__TASK DIRECTIONS__:
Restate word for word the lines of the material below, from the line with "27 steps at" to the line with "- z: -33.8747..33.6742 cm", both lines included, and no others.

[Opening DATA section]

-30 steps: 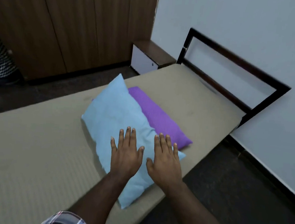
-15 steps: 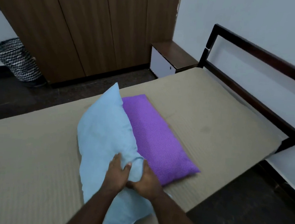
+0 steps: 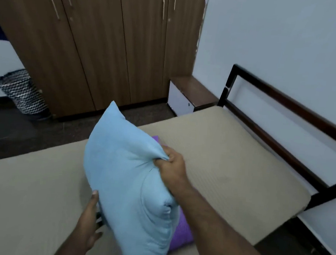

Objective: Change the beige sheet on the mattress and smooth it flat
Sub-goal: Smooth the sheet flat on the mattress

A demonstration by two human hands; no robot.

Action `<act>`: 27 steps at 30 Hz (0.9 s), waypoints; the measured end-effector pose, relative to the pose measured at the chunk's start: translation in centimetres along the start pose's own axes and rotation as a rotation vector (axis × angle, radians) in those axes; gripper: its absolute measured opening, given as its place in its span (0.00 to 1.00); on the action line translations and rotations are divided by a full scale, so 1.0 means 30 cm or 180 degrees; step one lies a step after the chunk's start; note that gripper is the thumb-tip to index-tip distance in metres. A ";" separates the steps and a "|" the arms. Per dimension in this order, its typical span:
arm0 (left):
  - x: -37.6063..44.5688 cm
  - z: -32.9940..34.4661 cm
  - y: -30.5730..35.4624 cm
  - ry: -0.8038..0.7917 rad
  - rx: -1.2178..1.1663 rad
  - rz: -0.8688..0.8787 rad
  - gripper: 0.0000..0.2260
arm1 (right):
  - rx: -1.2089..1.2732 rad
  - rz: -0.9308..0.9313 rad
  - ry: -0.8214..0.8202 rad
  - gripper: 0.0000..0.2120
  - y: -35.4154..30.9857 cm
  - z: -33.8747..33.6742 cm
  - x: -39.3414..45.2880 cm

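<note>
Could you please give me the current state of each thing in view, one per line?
blue pillow: lifted, upright, bunched in the grip
right hand: grips the blue pillow's edge
left hand: fingers against the blue pillow's left side
purple pillow: lying on the sheet, mostly hidden
beige sheet: on the mattress, flat
wardrobe doors: closed
</note>
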State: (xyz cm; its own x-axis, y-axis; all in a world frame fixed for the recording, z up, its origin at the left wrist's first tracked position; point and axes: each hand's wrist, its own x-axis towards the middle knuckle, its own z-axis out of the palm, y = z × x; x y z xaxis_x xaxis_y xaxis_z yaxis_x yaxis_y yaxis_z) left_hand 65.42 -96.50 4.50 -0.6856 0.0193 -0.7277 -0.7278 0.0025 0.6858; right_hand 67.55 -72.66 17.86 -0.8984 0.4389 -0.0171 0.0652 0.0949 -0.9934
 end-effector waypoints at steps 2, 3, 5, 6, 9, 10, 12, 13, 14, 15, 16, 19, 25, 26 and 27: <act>-0.022 0.115 0.033 -0.0347 -0.0339 -0.0201 0.37 | 0.0171 -0.0116 0.0141 0.20 -0.069 -0.125 0.042; -0.023 0.176 0.056 -0.0503 -0.0497 -0.0186 0.36 | 0.0207 -0.0137 0.0226 0.22 -0.092 -0.191 0.062; -0.020 0.317 0.091 -0.0560 -0.0627 -0.0171 0.43 | 0.0294 -0.0185 0.0324 0.22 -0.118 -0.328 0.095; -0.020 0.393 0.096 -0.0548 -0.0575 -0.0186 0.50 | 0.0330 -0.0219 0.0331 0.21 -0.126 -0.396 0.110; -0.030 0.628 0.057 -0.0727 -0.0320 -0.0445 0.63 | 0.0366 -0.0377 0.0209 0.19 -0.129 -0.582 0.167; -0.027 0.721 0.032 -0.0796 -0.0219 -0.0524 0.64 | 0.0379 -0.0444 0.0180 0.18 -0.128 -0.647 0.194; -0.014 0.920 -0.030 -0.1042 -0.0160 -0.0617 0.58 | 0.0435 -0.0508 0.0134 0.16 -0.115 -0.794 0.261; -0.018 1.027 -0.047 -0.1161 -0.0298 -0.0635 0.53 | 0.0477 -0.0490 0.0139 0.16 -0.109 -0.872 0.302; -0.033 1.138 -0.056 -0.1263 -0.0593 -0.0628 0.48 | 0.0504 -0.0455 0.0125 0.16 -0.102 -0.951 0.342; -0.046 1.243 -0.064 -0.1382 -0.0928 -0.0622 0.44 | 0.0503 -0.0406 0.0117 0.16 -0.090 -1.026 0.379; -0.073 1.343 -0.066 -0.1423 -0.1173 -0.0632 0.41 | 0.0477 -0.0373 0.0092 0.15 -0.076 -1.098 0.410; -0.123 1.575 -0.049 -0.1494 -0.1516 -0.0617 0.37 | 0.0357 -0.0359 -0.0020 0.15 -0.047 -1.280 0.500; -0.041 1.841 0.011 -0.1462 -0.1582 -0.0277 0.32 | 0.0274 -0.0269 -0.0082 0.21 0.009 -1.476 0.710; -0.011 1.871 0.026 -0.1467 -0.1547 -0.0239 0.32 | 0.0261 -0.0259 -0.0084 0.20 0.015 -1.494 0.745; 0.021 1.898 0.041 -0.1442 -0.1525 -0.0202 0.32 | 0.0289 -0.0240 -0.0068 0.18 0.024 -1.509 0.784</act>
State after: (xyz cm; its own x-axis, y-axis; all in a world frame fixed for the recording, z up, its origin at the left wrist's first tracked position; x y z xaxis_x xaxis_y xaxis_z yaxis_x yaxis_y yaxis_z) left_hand 64.93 -39.55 5.59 -0.6432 0.4525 -0.6177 -0.7645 -0.4254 0.4843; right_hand 66.13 -21.81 21.90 -0.9084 0.4143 0.0566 -0.0416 0.0452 -0.9981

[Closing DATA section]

__EXERCISE SOLUTION__:
Action `<act>`: 27 steps at 30 Hz (0.9 s), waypoints; the measured end-effector pose, relative to the pose measured at the chunk's start: translation in centimetres along the start pose's own axes and rotation as a rotation vector (axis × angle, radians) in those axes; gripper: its absolute measured opening, given as its place in its span (0.00 to 1.00); on the action line translations and rotations are divided by a full scale, so 1.0 means 30 cm or 180 degrees; step one lies a step after the chunk's start; note that gripper is the thumb-tip to index-tip distance in metres. A ";" separates the steps and a "|" the arms. Per dimension in this order, its typical span:
arm0 (left):
  - x: -37.6063..44.5688 cm
  - z: -32.9940..34.4661 cm
  - y: -30.5730..35.4624 cm
  - ry: -0.8038..0.7917 rad
  - rx: -1.2178..1.1663 rad
  - rz: -0.8688..0.8787 rad
  - gripper: 0.0000..0.2260
arm1 (right):
  - rx: -1.2089..1.2732 rad
  - rz: -0.9308..0.9313 rad
  - ry: -0.8214..0.8202 rad
  - gripper: 0.0000..0.2120
  - y: -35.4154..30.9857 cm
  - z: -33.8747..33.6742 cm

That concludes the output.